#### HOW TO COMPLETE THIS TASK
An exact transcription of the listing, without its images, is what the answer must contain.
--- RECORDED DATA Enclosed Below ---
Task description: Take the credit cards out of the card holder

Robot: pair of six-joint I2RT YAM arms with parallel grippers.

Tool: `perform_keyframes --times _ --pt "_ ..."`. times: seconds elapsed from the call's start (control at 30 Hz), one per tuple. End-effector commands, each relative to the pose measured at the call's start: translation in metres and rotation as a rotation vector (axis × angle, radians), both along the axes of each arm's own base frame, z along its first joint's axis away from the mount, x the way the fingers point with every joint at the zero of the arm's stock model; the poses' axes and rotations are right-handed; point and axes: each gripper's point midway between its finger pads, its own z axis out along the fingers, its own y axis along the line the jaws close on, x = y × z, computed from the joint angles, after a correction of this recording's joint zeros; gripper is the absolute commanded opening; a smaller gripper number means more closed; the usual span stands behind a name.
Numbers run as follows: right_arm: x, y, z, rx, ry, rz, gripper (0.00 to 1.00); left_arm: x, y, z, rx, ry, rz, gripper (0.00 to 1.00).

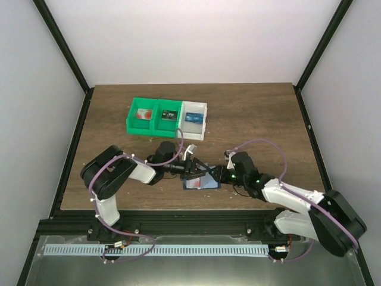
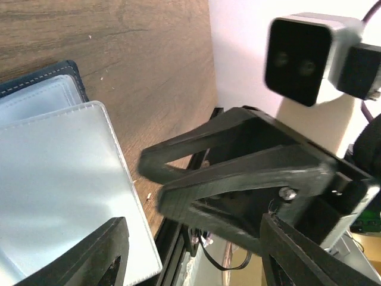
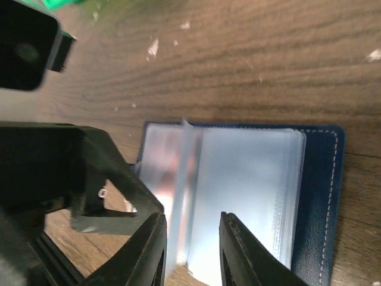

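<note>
The card holder [image 1: 201,184] lies open on the table between my two grippers. It is dark navy with pale clear pocket leaves [image 3: 250,185]. One leaf [image 3: 189,173] stands up, and a reddish-pink tint [image 3: 172,164] shows through the pocket beside it, likely a credit card. My right gripper [image 3: 193,253] is open, with its fingers on either side of the raised leaf at the holder's near edge. My left gripper [image 2: 190,262] is wide open and empty, with one finger [image 2: 101,256] over a clear leaf [image 2: 59,179]. The grippers face each other closely over the holder [image 1: 205,174].
A green bin [image 1: 152,116] and a white bin [image 1: 194,119] stand at the back of the table. A whitish thing with a red spot [image 1: 143,115] lies in the left green compartment. The table's near edge [image 1: 178,208] is just behind the holder.
</note>
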Motion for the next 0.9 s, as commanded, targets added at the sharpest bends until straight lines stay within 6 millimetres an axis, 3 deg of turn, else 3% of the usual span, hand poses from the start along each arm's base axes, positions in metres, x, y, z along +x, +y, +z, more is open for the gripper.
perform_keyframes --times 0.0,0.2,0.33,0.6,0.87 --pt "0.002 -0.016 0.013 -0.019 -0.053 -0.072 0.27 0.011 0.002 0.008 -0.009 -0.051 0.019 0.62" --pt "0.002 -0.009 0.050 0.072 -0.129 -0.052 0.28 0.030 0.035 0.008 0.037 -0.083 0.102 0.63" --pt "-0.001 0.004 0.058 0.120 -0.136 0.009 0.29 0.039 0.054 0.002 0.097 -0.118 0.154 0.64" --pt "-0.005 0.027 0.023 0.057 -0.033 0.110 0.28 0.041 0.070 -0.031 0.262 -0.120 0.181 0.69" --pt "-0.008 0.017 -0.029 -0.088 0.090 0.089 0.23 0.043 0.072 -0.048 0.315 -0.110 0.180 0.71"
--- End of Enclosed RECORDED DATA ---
#### EXPECTED ANSWER
Task description: Take the credit cards out of the card holder

Robot: pair of six-joint I2RT YAM arms with parallel grippers.

Tool: `perform_keyframes --times _ --pt "_ ..."`. times: seconds elapsed from the call's start (control at 30 Hz), one per tuple. End-effector commands, each relative to the pose measured at the call's start: translation in metres and rotation as a rotation vector (axis × angle, radians), both along the axes of each arm's own base frame, z along its first joint's axis away from the mount, x the way the fingers point with every joint at the zero of the arm's stock model; the poses' axes and rotations are right-handed; point and axes: each gripper's point midway between its finger pads, its own z axis out along the fingers, its own y axis along the line the jaws close on, x = y × z, computed from the joint angles, after a correction of this recording's joint zeros; gripper is the absolute commanded opening; a smaller gripper number means more closed; the usual span stands behind a name.
Numbers run as follows: right_arm: x, y, z, rx, ry, rz, gripper (0.00 to 1.00); left_arm: x, y, z, rx, ry, rz, gripper (0.00 to 1.00).


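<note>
The card holder [image 1: 201,184] lies open on the table between my two grippers. It is dark navy with pale clear pocket leaves [image 3: 250,185]. One leaf [image 3: 189,173] stands up, and a reddish-pink tint [image 3: 172,164] shows through the pocket beside it, likely a credit card. My right gripper [image 3: 193,253] is open, with its fingers on either side of the raised leaf at the holder's near edge. My left gripper [image 2: 190,262] is wide open and empty, with one finger [image 2: 101,256] over a clear leaf [image 2: 59,179]. The grippers face each other closely over the holder [image 1: 205,174].
A green bin [image 1: 152,116] and a white bin [image 1: 194,119] stand at the back of the table. A whitish thing with a red spot [image 1: 143,115] lies in the left green compartment. The table's near edge [image 1: 178,208] is just behind the holder.
</note>
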Motion for the next 0.9 s, as commanded, targets added at the sharpest bends until straight lines stay within 6 millimetres an axis, 3 deg of turn, else 3% of the usual span, hand poses from the start along each arm's base axes, positions in metres, x, y, z along +x, +y, +z, more is open for the gripper.
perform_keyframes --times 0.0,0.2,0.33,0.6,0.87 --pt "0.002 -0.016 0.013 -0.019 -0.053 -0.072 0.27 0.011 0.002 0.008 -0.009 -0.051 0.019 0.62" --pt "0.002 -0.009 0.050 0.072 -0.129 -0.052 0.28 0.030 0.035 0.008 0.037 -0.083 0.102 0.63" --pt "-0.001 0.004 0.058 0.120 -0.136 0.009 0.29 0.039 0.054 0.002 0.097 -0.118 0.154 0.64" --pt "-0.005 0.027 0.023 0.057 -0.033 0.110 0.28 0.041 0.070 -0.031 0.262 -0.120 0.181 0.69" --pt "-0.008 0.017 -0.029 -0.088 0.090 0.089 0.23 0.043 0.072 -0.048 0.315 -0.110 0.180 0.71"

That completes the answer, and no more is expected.